Sam is a very small Text-To-Speech (TTS) program written in C, that runs on most popular platforms. It is an adaption to C of the speech software SAM (Software Automatic Mouth) for the Commodore C64 published in the year 1982 by Don't Ask Software (now SoftVoice, Inc.). It includes a Text-To-Phoneme converter called reciter and a Phoneme-To-Speech routine for the final output. It is so small that it will work also on embedded computers.

I created this project with the intention to provide SAM as Arduino Library which supports different output alternatives:

Installation

You can download the library as zip and call include Library -> zip library.

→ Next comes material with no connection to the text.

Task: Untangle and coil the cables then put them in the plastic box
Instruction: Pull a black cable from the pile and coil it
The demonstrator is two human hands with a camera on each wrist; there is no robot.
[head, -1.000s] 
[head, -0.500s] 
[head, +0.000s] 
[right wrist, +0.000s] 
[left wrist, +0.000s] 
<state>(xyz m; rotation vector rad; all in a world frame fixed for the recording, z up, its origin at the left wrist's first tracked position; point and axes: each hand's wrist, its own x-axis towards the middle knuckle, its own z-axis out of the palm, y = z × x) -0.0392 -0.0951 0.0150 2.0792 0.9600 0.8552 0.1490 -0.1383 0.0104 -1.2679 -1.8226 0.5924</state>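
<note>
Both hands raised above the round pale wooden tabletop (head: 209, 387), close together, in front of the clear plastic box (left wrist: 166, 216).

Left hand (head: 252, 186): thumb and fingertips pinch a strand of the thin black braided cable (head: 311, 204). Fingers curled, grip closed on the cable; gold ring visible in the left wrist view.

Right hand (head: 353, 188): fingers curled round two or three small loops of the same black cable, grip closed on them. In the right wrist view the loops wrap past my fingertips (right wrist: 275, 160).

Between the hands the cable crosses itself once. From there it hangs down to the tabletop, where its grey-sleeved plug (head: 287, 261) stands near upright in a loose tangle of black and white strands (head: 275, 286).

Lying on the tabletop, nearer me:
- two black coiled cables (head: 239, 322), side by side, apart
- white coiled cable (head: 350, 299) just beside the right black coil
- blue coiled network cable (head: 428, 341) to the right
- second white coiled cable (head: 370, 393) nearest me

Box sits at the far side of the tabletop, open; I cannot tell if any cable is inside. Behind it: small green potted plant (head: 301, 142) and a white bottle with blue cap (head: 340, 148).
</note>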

Or you can git clone this project into the Arduino libraries folder e.g. with

cd ~/Documents/Arduino/libraries
git clone pschatzmann/SAM.git

Documentation

Voices

Voices can be defined by setting the speed, pitch, throat and moth parameters:

DESCRIPTION SPEED PITCH THROAT MOUTH
Elf 72 64 110 160
Little Robot 92 60 190 190
Stuffy Guy 82 72 110 105
Little Old Lady 82 32 145 145
Extra-Terrestrial 100 64 150 200
SAM 72 64 128 128

You can try out some alternative parameter combinations here.

Output Format

The autput format is as follows:

  • bits per sample: 16
  • sample rate: 22050
  • channels: 1

You can change the channels to 2 by calling sam.setOutputChannels(2);

Memory Requirements

Memory Type Used
Progmem 225'000
Dynamic Memory 14'000

The requirements have been determined by compiling the project with an ESP32. The values are rounded up!

License

The software is a reverse-engineered version of a commercial software published more than 30 years ago. The current copyright holder is SoftVoice, Inc. (www.text2speech.com)

Any attempt to contact the company failed. The website was last updated in the year 2009. The status of the original software can therefore best described as Abandonware (http://en.wikipedia.org/wiki/Abandonware)

As long this is the case we cannot put the code under any specific open source software license: Use it at your own risk.